Aim of the task:
This task calls for every line of the material to be output verbatim.

Dataset section:
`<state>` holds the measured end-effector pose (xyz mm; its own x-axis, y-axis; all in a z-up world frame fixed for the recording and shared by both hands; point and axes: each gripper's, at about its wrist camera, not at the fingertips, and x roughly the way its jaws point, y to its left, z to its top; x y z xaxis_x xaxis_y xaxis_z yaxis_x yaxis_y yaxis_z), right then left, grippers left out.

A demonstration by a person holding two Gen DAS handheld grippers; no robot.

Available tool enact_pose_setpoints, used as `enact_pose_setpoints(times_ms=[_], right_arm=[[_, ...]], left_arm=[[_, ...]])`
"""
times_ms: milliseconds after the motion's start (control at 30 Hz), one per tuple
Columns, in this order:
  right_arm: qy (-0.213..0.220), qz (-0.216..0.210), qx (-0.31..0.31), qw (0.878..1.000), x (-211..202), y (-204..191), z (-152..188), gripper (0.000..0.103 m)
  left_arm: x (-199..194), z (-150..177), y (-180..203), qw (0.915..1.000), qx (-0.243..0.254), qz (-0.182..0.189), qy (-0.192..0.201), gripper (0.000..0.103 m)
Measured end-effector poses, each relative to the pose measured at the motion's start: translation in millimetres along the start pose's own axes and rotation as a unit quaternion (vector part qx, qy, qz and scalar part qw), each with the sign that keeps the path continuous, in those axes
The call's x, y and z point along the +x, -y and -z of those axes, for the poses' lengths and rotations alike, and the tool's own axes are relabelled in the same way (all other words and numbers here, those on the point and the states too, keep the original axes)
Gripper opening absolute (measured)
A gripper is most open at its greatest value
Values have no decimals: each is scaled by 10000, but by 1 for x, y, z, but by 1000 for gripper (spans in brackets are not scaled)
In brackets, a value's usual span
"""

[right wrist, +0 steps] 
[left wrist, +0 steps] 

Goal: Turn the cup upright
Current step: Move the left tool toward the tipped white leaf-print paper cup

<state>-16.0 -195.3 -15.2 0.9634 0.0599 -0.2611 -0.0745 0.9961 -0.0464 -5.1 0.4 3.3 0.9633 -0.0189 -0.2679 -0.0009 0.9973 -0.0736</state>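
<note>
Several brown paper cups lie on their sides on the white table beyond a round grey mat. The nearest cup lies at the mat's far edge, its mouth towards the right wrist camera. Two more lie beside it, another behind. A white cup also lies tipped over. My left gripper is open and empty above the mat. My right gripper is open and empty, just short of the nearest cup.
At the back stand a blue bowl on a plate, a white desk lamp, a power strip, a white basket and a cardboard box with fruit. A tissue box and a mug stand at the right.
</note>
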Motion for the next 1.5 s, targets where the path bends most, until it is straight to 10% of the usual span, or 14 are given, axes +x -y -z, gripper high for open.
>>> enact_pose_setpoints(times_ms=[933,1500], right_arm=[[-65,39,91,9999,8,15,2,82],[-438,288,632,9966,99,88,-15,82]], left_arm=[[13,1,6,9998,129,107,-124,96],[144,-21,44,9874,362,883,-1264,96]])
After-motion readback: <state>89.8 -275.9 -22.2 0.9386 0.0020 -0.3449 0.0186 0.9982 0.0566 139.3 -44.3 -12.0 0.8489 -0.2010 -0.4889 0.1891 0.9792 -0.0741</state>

Exercise answer:
`<state>` holds the measured end-effector pose (xyz mm; its own x-axis, y-axis; all in a z-up world frame fixed for the recording and shared by both hands; point and axes: each gripper's, at about its wrist camera, not at the fingertips, and x roughly the way its jaws point, y to its left, z to its top; x y z xaxis_x xaxis_y xaxis_z yaxis_x yaxis_y yaxis_z), right then left, grippers left out.

A demonstration by a person holding two Gen DAS handheld grippers; no robot.

Available tool enact_pose_setpoints, used as `enact_pose_setpoints(times_ms=[_], right_arm=[[_, ...]], left_arm=[[_, ...]])`
"""
times_ms: milliseconds after the motion's start (control at 30 Hz), one per tuple
Columns, in this order:
  right_arm: qy (-0.213..0.220), qz (-0.216..0.210), qx (-0.31..0.31), qw (0.878..1.000), x (-211..202), y (-204..191), z (-152..188), gripper (0.000..0.103 m)
  left_arm: x (-199..194), z (-150..177), y (-180..203), qw (0.915..1.000), qx (-0.243..0.254), qz (-0.182..0.189), qy (-0.192..0.201), gripper (0.000..0.103 m)
Measured end-effector poses, each relative to the pose measured at the motion's start: translation in millimetres along the start pose's own axes and rotation as a unit quaternion (vector part qx, qy, qz and scalar part qw), each with the sign that keeps the path continuous, in those axes
The call's x, y and z point along the +x, -y and -z of those axes, for the poses' lengths and rotations alike, and the tool's own axes are relabelled in the same way (all other words and numbers here, those on the point and the states too, keep the original axes)
Gripper opening absolute (measured)
A gripper is most open at its greatest value
Values have no decimals: each is scaled by 10000, but by 1 for x, y, z, but by 1000 for gripper (spans in brackets are not scaled)
In brackets, a value's usual span
"""

[right wrist, +0 steps] 
[left wrist, +0 steps] 

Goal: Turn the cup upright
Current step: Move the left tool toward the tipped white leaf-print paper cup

<state>-16.0 -195.3 -15.2 0.9634 0.0599 -0.2611 -0.0745 0.9961 -0.0464 -5.1 0.4 3.3 0.9633 -0.0189 -0.2679 -0.0009 0.9973 -0.0736</state>
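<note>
Several brown paper cups lie on their sides on the white table beyond a round grey mat. The nearest cup lies at the mat's far edge, its mouth towards the right wrist camera. Two more lie beside it, another behind. A white cup also lies tipped over. My left gripper is open and empty above the mat. My right gripper is open and empty, just short of the nearest cup.
At the back stand a blue bowl on a plate, a white desk lamp, a power strip, a white basket and a cardboard box with fruit. A tissue box and a mug stand at the right.
</note>
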Motion for the next 1.5 s, targets where the path bends most, until it is straight to 10% of the usual span, or 14 are given, axes +x -y -z, gripper high for open.
>>> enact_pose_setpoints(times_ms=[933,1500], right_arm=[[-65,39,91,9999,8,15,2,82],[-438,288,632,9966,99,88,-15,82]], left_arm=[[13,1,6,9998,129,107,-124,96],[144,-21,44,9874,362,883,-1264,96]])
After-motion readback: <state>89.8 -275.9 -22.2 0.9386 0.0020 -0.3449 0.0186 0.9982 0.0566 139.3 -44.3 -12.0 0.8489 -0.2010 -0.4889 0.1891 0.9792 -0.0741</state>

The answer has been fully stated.